§ **About this task**: Starting at the line that contains "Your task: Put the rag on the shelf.", transcribe every remaining line of the data below exactly, and omit all pictures.

§ **Given material**:
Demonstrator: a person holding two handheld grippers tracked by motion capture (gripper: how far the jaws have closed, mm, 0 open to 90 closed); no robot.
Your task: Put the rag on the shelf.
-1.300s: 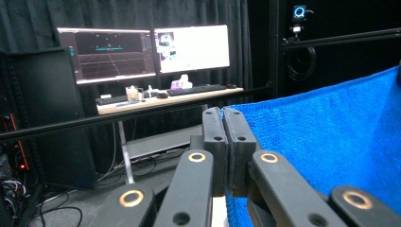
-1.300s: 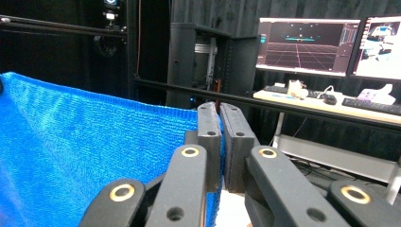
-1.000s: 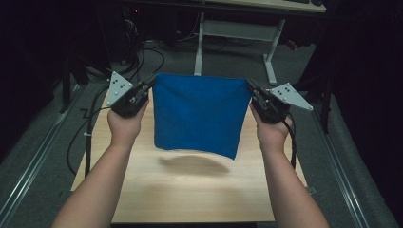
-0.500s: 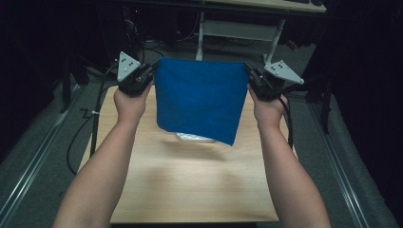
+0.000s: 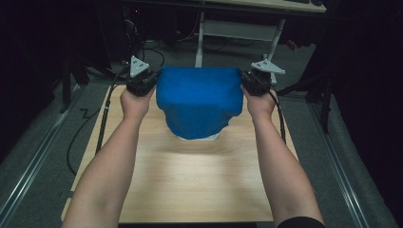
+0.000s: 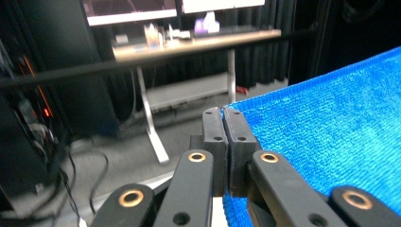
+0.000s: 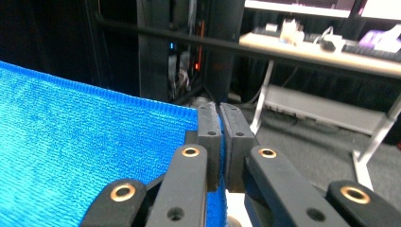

§ **Answer box**:
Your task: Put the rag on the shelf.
-1.300s: 
-1.300s: 
-1.000s: 
-0.500s: 
+0.000s: 
+0.000s: 
+0.000s: 

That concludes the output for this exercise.